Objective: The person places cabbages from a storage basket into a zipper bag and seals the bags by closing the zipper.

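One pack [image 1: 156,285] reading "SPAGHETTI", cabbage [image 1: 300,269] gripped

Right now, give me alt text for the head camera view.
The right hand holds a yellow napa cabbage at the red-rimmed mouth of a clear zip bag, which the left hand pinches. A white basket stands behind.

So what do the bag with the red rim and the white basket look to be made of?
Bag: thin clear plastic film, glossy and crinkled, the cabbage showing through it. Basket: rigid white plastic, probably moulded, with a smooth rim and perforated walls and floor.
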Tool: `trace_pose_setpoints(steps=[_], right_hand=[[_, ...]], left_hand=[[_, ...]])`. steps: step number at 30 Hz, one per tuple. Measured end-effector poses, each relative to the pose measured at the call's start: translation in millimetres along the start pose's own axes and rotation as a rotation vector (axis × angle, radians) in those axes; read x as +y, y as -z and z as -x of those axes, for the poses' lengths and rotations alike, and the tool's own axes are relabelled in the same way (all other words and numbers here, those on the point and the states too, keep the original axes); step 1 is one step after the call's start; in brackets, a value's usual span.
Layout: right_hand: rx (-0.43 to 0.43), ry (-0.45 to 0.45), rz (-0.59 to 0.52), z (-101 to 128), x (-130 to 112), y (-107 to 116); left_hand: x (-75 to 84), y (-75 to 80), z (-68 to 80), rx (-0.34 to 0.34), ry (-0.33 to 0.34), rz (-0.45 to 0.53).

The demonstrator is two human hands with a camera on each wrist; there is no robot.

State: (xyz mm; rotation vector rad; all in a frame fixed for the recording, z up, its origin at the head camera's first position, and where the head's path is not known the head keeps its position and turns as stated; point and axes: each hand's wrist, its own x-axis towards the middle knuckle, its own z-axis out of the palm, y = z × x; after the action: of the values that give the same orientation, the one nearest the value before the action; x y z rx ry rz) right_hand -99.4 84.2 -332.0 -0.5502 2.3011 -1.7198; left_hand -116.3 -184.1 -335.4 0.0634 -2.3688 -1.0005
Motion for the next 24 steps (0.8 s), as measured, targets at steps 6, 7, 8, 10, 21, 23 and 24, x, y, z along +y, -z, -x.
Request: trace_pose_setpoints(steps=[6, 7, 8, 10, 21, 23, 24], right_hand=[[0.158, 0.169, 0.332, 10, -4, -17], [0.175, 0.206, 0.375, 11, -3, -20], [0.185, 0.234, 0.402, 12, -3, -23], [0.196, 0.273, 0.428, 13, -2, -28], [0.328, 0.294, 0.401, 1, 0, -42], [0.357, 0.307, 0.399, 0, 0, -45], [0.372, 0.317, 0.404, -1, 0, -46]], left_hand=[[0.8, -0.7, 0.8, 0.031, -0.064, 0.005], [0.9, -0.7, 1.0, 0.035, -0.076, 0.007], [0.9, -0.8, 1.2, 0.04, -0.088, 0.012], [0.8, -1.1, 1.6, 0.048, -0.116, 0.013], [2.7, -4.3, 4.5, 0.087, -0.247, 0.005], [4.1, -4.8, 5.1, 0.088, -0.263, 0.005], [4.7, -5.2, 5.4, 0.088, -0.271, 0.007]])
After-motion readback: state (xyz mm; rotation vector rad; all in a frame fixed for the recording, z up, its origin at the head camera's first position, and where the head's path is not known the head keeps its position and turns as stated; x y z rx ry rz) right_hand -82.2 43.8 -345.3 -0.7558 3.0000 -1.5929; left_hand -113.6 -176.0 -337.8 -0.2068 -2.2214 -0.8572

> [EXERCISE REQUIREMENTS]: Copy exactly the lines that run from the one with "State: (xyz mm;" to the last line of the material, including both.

> [YOUR RESPONSE]:
State: (xyz mm; rotation vector rad; all in a frame fixed for the recording, z up, its origin at the head camera's first position, and where the head's path is not known the head keeps its position and turns as stated; point and axes: each hand's wrist, its own x-axis towards the middle knuckle, its own z-axis out of the palm, y = z × x; after the action: of the values that give the same orientation, the one nearest the value before the action; x y z rx ry rz) right_hand -99.4 84.2 -332.0 -0.5502 2.3011 -1.7198; left_hand -116.3 -184.1 -335.4 0.0634 -2.3688 -1.0005
Motion for the next 24 steps (0.8 s), as measured, targets at steps 6, 7, 8, 10, 21, 23 and 24, x, y, z along +y, -z, -x.
Request: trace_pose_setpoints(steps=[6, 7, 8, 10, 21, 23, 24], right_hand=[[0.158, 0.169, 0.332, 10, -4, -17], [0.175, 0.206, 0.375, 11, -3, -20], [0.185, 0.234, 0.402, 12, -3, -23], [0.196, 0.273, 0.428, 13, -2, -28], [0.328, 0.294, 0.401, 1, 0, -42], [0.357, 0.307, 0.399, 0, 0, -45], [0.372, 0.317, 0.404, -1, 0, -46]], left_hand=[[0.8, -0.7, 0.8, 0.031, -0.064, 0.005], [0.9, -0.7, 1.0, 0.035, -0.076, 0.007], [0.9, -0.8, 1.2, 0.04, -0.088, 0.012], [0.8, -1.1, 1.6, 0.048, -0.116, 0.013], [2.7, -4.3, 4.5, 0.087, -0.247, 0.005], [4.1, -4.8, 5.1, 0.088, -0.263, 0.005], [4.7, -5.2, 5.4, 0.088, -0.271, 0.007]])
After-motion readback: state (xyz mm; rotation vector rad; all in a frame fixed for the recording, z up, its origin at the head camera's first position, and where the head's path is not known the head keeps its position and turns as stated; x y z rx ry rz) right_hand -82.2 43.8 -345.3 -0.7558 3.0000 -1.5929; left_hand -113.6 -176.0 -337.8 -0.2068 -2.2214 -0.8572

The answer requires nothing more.